**Assignment:** How many of the lines below contain the word "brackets"? Only the number is wanted.

**Provided data:**
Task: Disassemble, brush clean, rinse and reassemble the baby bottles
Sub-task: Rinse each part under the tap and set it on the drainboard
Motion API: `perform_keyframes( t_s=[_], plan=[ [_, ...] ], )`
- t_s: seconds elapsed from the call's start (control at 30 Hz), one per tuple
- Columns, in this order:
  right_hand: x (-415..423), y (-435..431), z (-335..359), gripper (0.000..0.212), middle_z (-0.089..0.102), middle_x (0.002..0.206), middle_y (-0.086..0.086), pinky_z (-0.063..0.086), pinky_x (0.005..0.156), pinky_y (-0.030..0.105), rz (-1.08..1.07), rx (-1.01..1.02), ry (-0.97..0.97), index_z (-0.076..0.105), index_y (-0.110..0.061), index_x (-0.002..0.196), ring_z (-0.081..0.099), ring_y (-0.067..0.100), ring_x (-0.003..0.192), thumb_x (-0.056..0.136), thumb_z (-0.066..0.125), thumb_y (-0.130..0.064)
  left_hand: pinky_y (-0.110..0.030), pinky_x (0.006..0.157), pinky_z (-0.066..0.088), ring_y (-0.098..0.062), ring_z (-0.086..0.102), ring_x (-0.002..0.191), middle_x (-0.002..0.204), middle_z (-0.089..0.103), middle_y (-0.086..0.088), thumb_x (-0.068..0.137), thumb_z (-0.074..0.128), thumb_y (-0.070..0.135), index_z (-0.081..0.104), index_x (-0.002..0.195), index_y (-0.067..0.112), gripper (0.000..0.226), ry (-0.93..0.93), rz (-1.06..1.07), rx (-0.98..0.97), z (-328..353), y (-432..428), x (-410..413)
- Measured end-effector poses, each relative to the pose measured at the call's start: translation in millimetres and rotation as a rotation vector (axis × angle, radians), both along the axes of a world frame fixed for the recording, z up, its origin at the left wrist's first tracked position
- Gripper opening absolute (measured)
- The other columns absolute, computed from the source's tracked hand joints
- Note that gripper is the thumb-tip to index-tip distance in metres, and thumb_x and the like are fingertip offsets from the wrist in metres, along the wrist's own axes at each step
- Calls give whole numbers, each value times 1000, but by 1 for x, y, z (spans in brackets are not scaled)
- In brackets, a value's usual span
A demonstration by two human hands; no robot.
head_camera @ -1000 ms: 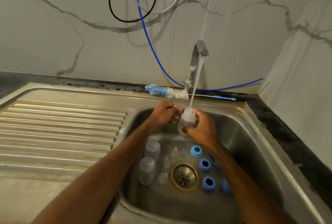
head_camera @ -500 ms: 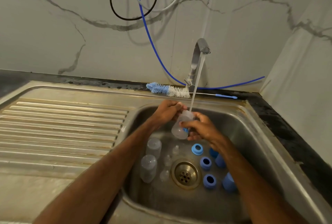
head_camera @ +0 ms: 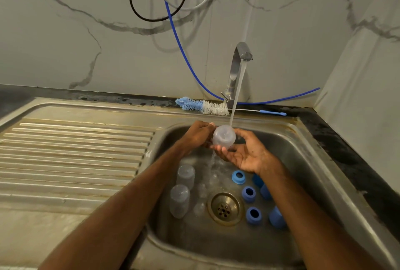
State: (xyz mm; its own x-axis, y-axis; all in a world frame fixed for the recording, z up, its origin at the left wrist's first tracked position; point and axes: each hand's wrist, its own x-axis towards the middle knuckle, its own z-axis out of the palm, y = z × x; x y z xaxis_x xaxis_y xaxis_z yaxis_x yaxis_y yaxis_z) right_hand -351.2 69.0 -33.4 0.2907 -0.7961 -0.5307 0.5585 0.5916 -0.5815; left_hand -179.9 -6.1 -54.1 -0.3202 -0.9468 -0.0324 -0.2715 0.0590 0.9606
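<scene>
I hold a clear plastic baby bottle (head_camera: 224,139) under the running tap (head_camera: 241,53), its round base turned towards me. My left hand (head_camera: 198,135) grips its far end with curled fingers. My right hand (head_camera: 244,154) lies palm-up below it, fingers cupped around its underside. Water runs off the bottle into the sink basin (head_camera: 303,161). Two more clear bottles (head_camera: 183,189) stand left of the drain (head_camera: 225,208), with clear teats (head_camera: 200,208) beside them. Several blue collars and caps (head_camera: 249,194) lie right of the drain.
A blue-and-white bottle brush (head_camera: 201,107) and a thin blue-handled brush (head_camera: 272,113) lie on the sink's back ledge. The ribbed steel drainboard (head_camera: 75,157) spreads to the left. Blue, black and grey hoses (head_camera: 179,38) hang on the marble wall. A dark counter edge runs along the right.
The bottle has turned so its base faces me. My right hand has let go of its side and now cups it from below, palm up.
</scene>
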Motion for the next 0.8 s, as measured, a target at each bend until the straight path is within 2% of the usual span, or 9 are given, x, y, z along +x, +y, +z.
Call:
perform_keyframes(
  t_s=[0.13, 0.2, 0.27, 0.33, 0.4, 0.5, 0.6, 0.73, 0.8],
  plan=[
    [2, 2, 4, 66, 67, 121, 31, 64, 72, 36, 41, -107, 180, 57, 4, 128, 72, 38, 95, 76, 77, -31, -23, 68, 54, -17, 70, 82, 92, 74, -10, 110, 43, 25, 74, 98, 9, 37, -6, 7, 7, 2, 0, -1],
    [5, 4, 6, 56, 69, 119, 28, 63, 78, 41, 70, -180, 351, 58, -2, 127, 71, 40, 105, 80, 78, -26, -30, 77, 58, -22, 72, 90, 96, 75, -11, 110, 43, 25, 75, 101, 7, 37, -7, 12, 17, 1, -2, -1],
    [9, 4, 4, 51, 69, 118, 22, 63, 77, 44, 42, -275, 548, 59, -8, 129, 71, 39, 104, 83, 78, -17, -37, 85, 59, -26, 72, 93, 99, 76, -14, 109, 45, 23, 75, 106, 4, 36, 24, 27, 37, 0, -4, -1],
    [11, 4, -1, 49, 69, 115, 15, 63, 78, 45, 3, -370, 770, 59, -16, 123, 72, 34, 100, 80, 81, -9, -36, 82, 58, -25, 70, 87, 100, 75, -18, 109, 45, 21, 74, 108, 2, 35, 57, 31, 56, -1, -5, 0],
    [11, 6, -7, 54, 68, 114, 7, 64, 79, 38, -6, -495, 1011, 57, -24, 116, 71, 23, 96, 74, 85, -5, -34, 78, 59, -23, 69, 83, 102, 75, -20, 109, 45, 20, 73, 109, 0, 35, 76, 23, 70, -1, -5, 0],
    [11, 11, -7, 66, 67, 108, -5, 55, 61, 14, -65, -698, 1260, 56, -25, 119, 65, 4, 87, 67, 90, -4, -36, 79, 60, -23, 70, 81, 98, 75, -19, 109, 46, 20, 73, 107, 1, 33, 71, 20, 60, -2, -5, -1],
    [12, 13, -3, 68, 56, 98, -20, 50, 60, 10, -206, -800, 1324, 52, -29, 120, 60, -2, 85, 68, 91, -9, -36, 77, 61, -22, 69, 77, 87, 74, -13, 109, 46, 19, 72, 99, 5, 32, 62, 19, 56, 0, -4, -3],
    [13, 14, -10, 67, 60, 106, -14, 50, 63, 12, -125, -787, 1367, 55, -27, 121, 66, 9, 98, 67, 91, -9, -38, 80, 61, -23, 70, 81, 95, 76, -17, 108, 48, 20, 74, 102, 6, 30, 48, 15, 43, 1, -3, -5],
    [13, 11, -6, 68, 56, 105, -18, 51, 64, 12, -188, -818, 1362, 53, -27, 125, 64, 6, 95, 70, 90, -10, -40, 81, 62, -24, 70, 82, 96, 74, -20, 108, 49, 19, 72, 98, 6, 29, 36, 16, 40, 3, -2, -6]
  ],
)
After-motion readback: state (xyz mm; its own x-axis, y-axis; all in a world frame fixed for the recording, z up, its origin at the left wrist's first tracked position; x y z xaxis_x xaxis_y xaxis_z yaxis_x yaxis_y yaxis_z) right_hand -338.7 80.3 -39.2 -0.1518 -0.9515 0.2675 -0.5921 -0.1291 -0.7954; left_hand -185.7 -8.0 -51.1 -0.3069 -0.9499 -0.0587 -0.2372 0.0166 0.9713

**Answer box:** 2